Prolonged use of mechanical ventilation (MV) leads to atrophy and dysfunction of the major inspiratory muscle, the diaphragm, contributing to ventilator dependence. Numerous studies have shown that proteolysis and oxidative stress are among the major effectors of ventilator-induced diaphragm muscle dysfunction (VIDD), but the upstream initiator(s) of this process remain to be elucidated. We report here that periodic diaphragm contraction via phrenic nerve stimulation (PNS) substantially reduces MV-induced proteolytic activity and oxidative stress in the diaphragm. We show that MV rapidly induces phosphorylation of Smad3, and PNS nearly completely prevents this effect.

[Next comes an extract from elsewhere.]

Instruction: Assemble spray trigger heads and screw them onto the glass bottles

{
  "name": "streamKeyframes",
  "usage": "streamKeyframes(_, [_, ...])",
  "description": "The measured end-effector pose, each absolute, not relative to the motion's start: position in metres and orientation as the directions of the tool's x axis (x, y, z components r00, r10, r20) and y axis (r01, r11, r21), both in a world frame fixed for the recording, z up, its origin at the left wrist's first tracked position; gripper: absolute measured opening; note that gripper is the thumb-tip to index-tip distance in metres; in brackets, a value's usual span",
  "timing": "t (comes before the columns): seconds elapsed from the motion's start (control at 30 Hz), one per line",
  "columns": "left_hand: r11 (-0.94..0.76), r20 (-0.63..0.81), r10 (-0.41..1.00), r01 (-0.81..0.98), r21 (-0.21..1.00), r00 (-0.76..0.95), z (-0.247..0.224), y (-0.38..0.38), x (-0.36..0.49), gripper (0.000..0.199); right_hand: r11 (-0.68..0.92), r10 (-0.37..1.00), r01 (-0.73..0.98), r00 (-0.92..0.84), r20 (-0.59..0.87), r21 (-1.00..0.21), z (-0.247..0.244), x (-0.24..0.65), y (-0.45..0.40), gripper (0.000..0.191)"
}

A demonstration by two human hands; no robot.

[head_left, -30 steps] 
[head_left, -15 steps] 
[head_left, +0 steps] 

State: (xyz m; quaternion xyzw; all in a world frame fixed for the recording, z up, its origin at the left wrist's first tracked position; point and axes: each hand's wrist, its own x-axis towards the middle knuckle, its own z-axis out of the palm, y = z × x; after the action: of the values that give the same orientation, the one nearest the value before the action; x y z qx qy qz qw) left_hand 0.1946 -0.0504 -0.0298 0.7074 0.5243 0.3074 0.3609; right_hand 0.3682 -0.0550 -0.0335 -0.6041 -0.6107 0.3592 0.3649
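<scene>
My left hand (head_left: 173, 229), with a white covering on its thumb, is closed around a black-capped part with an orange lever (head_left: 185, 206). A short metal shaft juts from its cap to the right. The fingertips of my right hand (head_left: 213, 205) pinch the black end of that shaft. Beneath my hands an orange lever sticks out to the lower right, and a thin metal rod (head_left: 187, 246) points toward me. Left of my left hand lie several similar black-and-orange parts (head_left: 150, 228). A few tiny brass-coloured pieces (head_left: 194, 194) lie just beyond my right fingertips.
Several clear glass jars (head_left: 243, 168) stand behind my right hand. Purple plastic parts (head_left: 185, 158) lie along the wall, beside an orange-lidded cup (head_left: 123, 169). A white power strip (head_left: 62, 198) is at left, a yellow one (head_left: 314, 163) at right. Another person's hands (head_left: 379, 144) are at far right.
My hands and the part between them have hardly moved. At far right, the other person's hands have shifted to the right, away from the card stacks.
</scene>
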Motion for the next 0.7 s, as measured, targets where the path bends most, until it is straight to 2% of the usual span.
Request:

In cultured cells, overexpressed Smad3 is sufficient to induce oxidative stress and protein degradation, whereas inhibition of Smad3 activity suppresses these events. In rats subjected to MV, inhibition of Smad3 activity by SIS3 suppresses oxidative stress and protein degradation in the diaphragm and prevents the reduction in contractility that is induced by MV. Smad3's effect appears to link to STAT3 activity, which we previously identified as a regulator of VIDD. Inhibition of Smad3 suppresses STAT3 signaling both in vitro and in vivo. Thus, MV-induced diaphragm inactivity initiates catabolic changes via rapid activation of Smad3 signaling. An early intervention with PNS and/or pharmaceutical inhibition of Smad3 may prevent clinical VIDD.